O que deveria ser um refúgio de preservação ambiental transformou-se em cenário de crime contra a fauna no litoral paraibano. Em uma intervenção realizada no início desta tarde, a Guarda Municipal de Cabedelo desmantelou um esquema de manutenção ilegal de animais silvestres no interior do Condomínio Vilas do Atlântico, localizado no bairro de Intermares. A ação expôs o contraste entre o alto padrão do empreendimento e as condições precárias a que os espécimes eram submetidos.
Ao atenderem ao chamado para o que seria um resgate de rotina, os agentes de segurança depararam-se com uma realidade distinta: os animais não estavam apenas circulando pelo local, mas haviam sido deliberadamente capturados nas áreas verdes do próprio condomínio. O flagrante revelou que o “cativeiro” improvisado consistia em tonéis de lixo, onde as espécies eram mantidas sem qualquer autorização ou critério técnico.
Diante da gravidade da situação, o Instituto Chico Mendes de Conservação da Biodiversidade (ICMBio) foi acionado para dar suporte à ocorrência. Os agentes federais confirmaram a caracterização de crime ambiental, baseada na Lei nº 9.605/98, que proíbe a guarda e o manejo de espécimes da fauna silvestre sem a devida permissão das autoridades competentes. Como desdobramento imediato, o condomínio foi autuado administrativamente com uma multa fixada em R$ 17.000,00.
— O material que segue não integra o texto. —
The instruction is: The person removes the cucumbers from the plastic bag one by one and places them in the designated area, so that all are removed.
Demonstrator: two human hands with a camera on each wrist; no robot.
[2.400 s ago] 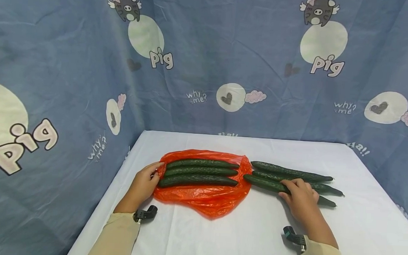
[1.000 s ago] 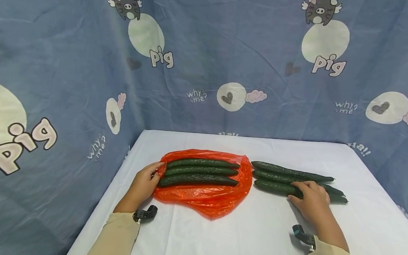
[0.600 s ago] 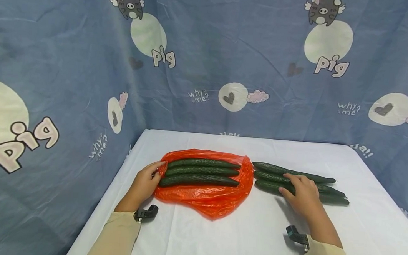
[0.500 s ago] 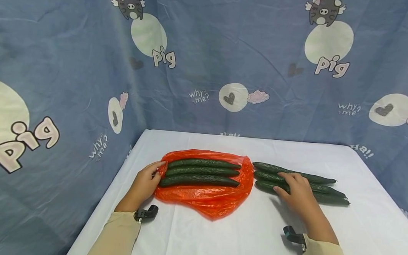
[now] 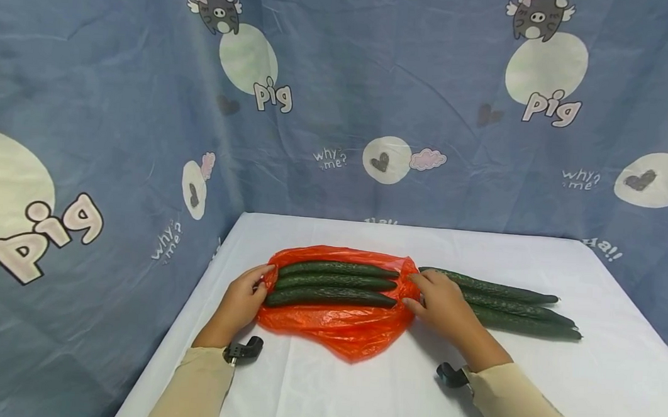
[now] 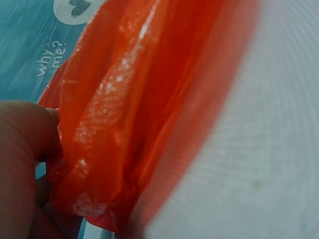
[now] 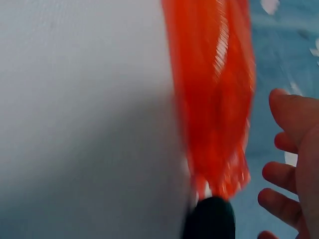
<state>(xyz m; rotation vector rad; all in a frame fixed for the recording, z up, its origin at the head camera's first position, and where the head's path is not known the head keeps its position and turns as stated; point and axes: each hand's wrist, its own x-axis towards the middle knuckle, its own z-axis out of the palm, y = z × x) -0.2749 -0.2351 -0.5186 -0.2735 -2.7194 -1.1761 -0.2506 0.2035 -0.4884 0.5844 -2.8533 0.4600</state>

O episódio levanta um debate necessário sobre a responsabilidade ambiental em áreas urbanas de luxo, onde a proximidade com ecossistemas naturais exige uma postura de coexistência, e não de apropriação. Enquanto os animais recuperados passam por avaliação para posterior soltura em seus habitats de origem, o caso segue como um alerta rigoroso de que o status social de um endereço não oferece blindagem contra a legislação ambiental brasileira.